There was peace, of sorts in the second movement, after a tense game of who-blinks-first between the first violin and viola that was resolved only by the lyricism of Jacqueline Thomas’s cello theme. A lovely solo by second violin Ian Belton led off the final movement; there are suggestions of klezmer melody in the tune, and Belton made it feel like a sad, weary memory of a dance, until the viola perks things up and the music started to make me think of drinking beer on hot, dusty summer evenings in Moscow before the quartet came to an enigmatic end, fizzing out into nothing at the top of the violin register, and a long, stunned silence.

After the interval, Ravel’s only string quartet relieved the tension, and took us gently away from the nervy terrors of the Soviet Union to a sunnier place of languid sensuality. The dreamy slow passages shimmered with light, casting a beguiling spell.
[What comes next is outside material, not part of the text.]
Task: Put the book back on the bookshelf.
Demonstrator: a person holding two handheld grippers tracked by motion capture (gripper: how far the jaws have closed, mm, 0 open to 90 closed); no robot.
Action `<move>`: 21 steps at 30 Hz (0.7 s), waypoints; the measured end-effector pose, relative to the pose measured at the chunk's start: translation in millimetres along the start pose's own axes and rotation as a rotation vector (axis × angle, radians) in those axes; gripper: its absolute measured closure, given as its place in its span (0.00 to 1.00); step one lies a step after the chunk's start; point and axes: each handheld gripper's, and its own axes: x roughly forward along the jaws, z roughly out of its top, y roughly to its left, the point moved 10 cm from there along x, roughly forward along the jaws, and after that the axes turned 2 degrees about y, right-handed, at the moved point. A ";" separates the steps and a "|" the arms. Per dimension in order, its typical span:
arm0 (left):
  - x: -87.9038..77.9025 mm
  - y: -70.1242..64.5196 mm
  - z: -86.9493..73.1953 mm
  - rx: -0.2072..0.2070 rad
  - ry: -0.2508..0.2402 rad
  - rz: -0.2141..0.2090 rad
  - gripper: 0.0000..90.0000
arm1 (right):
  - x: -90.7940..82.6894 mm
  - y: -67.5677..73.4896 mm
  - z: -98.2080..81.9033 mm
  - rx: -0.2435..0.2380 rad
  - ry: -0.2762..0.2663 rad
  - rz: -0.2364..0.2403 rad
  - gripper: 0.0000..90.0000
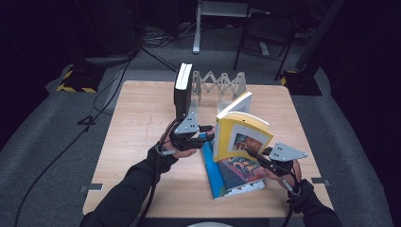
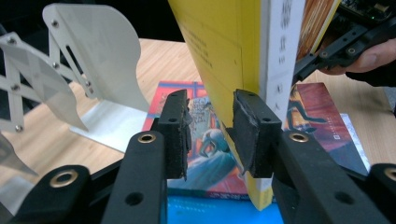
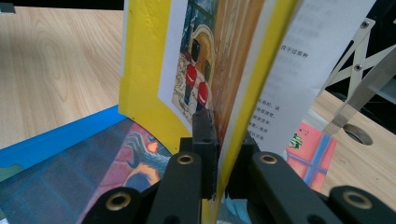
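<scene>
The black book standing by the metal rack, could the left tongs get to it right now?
Probably yes: the black book stands just beyond the left tongs with bare tabletop between, and they look open beside the yellow book.

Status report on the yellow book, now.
Right gripper shut on yellow book, book upright. Left gripper open at its spine, not clamped. Illustrated book flat beneath; black book and metal rack behind.
</scene>
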 end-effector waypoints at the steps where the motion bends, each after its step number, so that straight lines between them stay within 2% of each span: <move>1: 0.0 0.0 0.0 0.000 0.000 0.000 0.68 | 0.0 0.0 0.0 0.000 0.000 0.000 0.94; 8: -0.5 -13.4 -32.2 0.021 0.068 -0.018 0.59 | -1.1 1.0 -0.3 0.001 0.002 0.002 0.94; 12: 7.0 -26.5 -50.7 0.026 0.120 -0.046 0.51 | -1.8 1.5 -1.0 0.006 0.001 0.005 0.94; 14: 13.8 -33.6 -54.7 0.026 0.132 -0.064 0.49 | -2.1 2.1 -1.2 0.007 0.001 0.004 0.94; 15: 16.8 -34.9 -55.5 0.032 0.139 -0.060 0.46 | -2.1 2.0 -1.6 0.003 0.002 0.003 0.94; 18: 29.3 -41.4 -54.1 0.012 0.132 -0.079 0.45 | -2.4 1.7 -2.9 0.002 0.004 0.004 0.94; 21: 41.8 -44.0 -52.8 0.016 0.129 -0.068 0.44 | -2.8 1.4 -4.1 0.005 0.005 0.007 0.93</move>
The gently ambling third movement in particular could easily sound boring, or lacking direction, but here, it drifted peacefully along, always sure of its destination but in no hurry to get there. The pizzicato theme in the second movement was both rich and lively, suggesting exotic and unfamiliar instruments, and the memory of it smouldered away under the gentler bowed theme. Ravel’s teacher, Fauré thought the final movement was stunted and badly balanced, but Debussy insisted it should remain unchanged. It does comes as quite a jolt after the third, but it’s a great way to end a concert programme; it’s playful, bravura music and the Brodsky Quartet simply sparkled in it. It was the sort of ending that made me want to jump up and shout bravo (although I didn’t, so I’ll say it here instead).

The Brodsky Quartet returned to Shostakovich for their encore, although a world away from his feverish string quartets: their own arrangement of one of his pieces for two violins and piano was soothing and nostalgic, cooling things down after the passionate Ravel.

An enchanting programme of Schubert, Shostakovich and Ravel.